En attendant de trouver un local où elle pourra renaître, ses élèves sont accueillis au conservatoire de musique de Braga, où ils continuent de jouer de la musique, comme s'ils accomplissaient un acte de résistance.

"Chaque spectacle de notre école est une manière de protester contre ce qui se passe en Afghanistan", observe le "Dr Sarmast", ainsi que l'appellent ses étudiants, qui se sont produits début mars à l'occasion d'un concert avec la célèbre violoniste américaine d'origine japonaise Midori Goto.

"C'est très bien d'être ici car nous sommes tous ensemble", témoigne Shogufa, une percussionniste de 19 ans qui partage depuis le début de l'année un trois-pièces avec une autre étudiante dans le quartier du conservatoire.

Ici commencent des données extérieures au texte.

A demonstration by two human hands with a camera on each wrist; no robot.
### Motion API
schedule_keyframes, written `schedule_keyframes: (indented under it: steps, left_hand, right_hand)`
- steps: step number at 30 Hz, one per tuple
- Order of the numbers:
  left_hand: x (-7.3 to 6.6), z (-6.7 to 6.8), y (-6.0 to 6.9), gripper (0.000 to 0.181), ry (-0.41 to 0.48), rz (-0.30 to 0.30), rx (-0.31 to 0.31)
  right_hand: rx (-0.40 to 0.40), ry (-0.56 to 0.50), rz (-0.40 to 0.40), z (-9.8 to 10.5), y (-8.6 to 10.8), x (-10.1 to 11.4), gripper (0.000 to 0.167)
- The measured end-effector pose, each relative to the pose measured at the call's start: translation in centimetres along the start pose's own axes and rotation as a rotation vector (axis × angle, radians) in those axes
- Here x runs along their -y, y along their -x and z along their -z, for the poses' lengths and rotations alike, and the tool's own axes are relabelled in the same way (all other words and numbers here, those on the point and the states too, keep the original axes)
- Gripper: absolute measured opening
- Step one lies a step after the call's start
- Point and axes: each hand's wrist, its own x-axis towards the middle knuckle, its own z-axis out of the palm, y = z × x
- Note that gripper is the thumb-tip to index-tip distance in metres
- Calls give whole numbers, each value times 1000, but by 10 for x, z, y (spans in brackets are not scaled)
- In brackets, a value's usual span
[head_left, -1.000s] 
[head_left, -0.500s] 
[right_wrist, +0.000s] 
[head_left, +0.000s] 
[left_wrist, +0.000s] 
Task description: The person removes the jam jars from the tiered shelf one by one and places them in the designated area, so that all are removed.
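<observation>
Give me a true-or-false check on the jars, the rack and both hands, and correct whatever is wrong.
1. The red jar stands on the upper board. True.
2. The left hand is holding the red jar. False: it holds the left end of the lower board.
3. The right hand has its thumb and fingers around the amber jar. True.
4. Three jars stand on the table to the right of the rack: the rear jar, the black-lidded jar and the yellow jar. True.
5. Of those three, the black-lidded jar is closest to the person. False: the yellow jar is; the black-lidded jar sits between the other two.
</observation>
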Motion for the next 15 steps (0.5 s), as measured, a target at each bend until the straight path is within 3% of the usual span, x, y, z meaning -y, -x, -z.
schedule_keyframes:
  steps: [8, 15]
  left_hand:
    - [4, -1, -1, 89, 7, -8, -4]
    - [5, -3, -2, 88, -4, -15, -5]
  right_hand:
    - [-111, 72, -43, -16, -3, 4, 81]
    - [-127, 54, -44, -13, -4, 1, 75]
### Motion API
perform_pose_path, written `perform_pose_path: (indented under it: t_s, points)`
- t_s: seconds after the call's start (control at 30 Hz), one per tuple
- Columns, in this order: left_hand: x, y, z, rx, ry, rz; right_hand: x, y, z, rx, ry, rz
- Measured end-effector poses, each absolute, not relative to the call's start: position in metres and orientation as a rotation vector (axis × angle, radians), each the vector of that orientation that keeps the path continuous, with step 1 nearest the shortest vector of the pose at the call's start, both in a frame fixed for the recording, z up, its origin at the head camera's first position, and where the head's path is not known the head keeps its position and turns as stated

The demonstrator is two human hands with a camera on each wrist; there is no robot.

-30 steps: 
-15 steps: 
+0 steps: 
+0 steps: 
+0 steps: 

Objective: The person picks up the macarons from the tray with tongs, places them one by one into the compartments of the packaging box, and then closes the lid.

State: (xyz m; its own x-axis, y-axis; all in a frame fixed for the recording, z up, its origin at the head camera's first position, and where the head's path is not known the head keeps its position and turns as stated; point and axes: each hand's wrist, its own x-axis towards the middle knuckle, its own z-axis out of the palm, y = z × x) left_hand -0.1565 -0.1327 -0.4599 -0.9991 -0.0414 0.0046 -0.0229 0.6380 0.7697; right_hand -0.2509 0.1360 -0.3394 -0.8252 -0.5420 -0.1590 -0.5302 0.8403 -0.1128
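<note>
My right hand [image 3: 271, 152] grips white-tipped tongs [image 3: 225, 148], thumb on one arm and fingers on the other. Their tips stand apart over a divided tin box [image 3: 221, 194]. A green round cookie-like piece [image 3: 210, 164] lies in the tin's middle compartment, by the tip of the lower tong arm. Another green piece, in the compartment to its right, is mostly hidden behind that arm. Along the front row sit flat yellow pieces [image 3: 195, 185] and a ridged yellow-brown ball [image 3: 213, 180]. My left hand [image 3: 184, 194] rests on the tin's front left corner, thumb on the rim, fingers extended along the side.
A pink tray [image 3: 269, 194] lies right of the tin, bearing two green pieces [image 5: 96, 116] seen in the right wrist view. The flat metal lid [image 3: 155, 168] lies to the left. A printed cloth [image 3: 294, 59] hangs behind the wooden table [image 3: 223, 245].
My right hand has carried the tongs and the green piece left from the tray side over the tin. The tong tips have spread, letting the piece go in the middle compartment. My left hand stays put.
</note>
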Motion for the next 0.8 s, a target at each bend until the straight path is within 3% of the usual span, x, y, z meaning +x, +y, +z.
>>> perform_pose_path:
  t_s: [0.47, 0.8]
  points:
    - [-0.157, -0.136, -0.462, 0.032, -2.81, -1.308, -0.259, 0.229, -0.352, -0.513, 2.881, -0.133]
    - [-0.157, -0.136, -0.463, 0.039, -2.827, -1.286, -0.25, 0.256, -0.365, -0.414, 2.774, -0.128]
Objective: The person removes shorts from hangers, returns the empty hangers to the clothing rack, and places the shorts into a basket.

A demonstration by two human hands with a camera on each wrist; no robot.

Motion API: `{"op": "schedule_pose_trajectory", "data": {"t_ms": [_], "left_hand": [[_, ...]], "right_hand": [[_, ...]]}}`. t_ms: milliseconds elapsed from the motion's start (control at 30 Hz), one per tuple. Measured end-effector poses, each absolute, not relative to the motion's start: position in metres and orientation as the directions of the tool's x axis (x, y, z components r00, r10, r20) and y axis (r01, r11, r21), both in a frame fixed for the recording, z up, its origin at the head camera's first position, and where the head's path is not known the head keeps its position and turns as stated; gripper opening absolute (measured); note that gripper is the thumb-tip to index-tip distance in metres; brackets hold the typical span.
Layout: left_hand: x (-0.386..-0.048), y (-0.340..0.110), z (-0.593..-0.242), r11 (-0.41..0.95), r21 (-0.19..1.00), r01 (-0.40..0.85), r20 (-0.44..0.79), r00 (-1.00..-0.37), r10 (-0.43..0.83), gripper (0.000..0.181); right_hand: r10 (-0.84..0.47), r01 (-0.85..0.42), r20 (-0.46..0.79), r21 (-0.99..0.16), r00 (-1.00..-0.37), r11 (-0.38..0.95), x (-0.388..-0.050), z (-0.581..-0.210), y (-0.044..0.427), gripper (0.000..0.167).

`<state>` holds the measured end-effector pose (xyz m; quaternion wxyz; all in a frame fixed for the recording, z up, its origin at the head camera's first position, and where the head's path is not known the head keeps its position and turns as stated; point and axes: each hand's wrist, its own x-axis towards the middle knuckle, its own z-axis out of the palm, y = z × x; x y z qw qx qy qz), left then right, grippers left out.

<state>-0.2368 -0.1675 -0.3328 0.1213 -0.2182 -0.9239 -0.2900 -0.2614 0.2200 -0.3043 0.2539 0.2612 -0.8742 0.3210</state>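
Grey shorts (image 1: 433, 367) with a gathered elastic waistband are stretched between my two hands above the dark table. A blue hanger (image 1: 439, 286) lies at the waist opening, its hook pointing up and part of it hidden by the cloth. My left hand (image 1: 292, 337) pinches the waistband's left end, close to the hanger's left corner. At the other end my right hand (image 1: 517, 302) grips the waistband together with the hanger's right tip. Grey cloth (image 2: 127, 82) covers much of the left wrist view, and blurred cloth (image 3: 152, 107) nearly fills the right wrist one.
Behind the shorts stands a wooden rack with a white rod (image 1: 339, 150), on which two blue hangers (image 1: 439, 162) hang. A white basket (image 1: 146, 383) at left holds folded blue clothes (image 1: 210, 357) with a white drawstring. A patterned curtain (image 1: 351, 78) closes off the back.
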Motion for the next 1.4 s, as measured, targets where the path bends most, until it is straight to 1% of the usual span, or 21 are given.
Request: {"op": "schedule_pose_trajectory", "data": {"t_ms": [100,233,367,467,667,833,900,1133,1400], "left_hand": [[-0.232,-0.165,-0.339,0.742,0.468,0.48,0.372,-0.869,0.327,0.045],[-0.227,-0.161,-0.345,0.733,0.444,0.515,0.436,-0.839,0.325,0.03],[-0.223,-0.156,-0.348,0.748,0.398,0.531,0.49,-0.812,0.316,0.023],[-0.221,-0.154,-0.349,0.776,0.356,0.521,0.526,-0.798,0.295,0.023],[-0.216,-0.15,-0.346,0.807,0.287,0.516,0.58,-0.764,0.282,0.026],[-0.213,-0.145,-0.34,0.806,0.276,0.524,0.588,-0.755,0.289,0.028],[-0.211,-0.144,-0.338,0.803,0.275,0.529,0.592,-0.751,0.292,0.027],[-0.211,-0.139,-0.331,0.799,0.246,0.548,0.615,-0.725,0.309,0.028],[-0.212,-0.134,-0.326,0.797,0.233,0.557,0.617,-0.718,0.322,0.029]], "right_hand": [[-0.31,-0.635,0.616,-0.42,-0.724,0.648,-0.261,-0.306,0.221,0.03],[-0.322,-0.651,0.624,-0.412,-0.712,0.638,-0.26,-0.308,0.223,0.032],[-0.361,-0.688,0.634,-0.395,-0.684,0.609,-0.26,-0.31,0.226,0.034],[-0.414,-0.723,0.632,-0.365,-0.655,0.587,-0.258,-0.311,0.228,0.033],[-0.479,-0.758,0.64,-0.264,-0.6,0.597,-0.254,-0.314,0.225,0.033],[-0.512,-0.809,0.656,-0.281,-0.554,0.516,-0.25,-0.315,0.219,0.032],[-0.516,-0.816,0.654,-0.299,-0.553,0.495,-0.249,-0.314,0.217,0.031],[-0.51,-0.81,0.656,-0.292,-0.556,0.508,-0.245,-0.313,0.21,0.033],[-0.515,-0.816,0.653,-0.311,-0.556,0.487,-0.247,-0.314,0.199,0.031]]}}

A des milliers de kilomètres de Kaboul, Shogufa tente de profiter de la liberté que lui offre cette nouvelle vie au Portugal. Pendant son temps libre, cette admiratrice de Beethoven aime composer de la musique, cuisiner, sortir manger un hamburger ou faire du sport avec ses camarades dans un club de gym du quartier.

- "Poursuivre nos études" -

Alors que les femmes ne sont pas autorisées à étudier en Afghanistan, au Portugal "nous avons de la chance d'aller à l'école tous les jours" pour "poursuivre nos études", souligne la jeune femme aux cheveux bruns tirés en arrière, encore traumatisée par les images des instruments de musique détruits et brûlés par les talibans dans son école de musique à Kaboul.

Ramiz, le joueur de rubab, est lui aussi reconnaissant de pouvoir continuer à s'adonner à sa passion mais son regard s'assombrit lorsqu'il évoque sa famille restée au pays.

"Je parle à ma mère tous les jours ! Elle a besoin d'entendre ma voix chaque soir avant de s'endormir", témoigne le jeune homme dont le père et les deux frères sont également musiciens.

Il espère qu'ils pourront prochainement le rejoindre au Portugal car leur vie en Afghanistan est devenue "trop dangereuse".

Shogufa se dit elle aussi "très inquiète" pour ses parents ainsi que ses six frères et sœurs vivant dans un petit village et dont le quotidien se résume à "rester à la maison... sans projets pour l'avenir".

Pourtant, "être réfugiée à l'étranger, c'est très difficile", poursuit la percussionniste arrivée à Braga après avoir passé plus de sept mois dans un ancien hôpital militaire de Lisbonne, un séjour sous le signe de la précarité.

"Mon grand rêve est de rentrer un jour en Afghanistan, affirme-t-elle. Je suis sûre que les choses vont s'arranger... et que les talibans ne resteront pas au pouvoir pour toujours."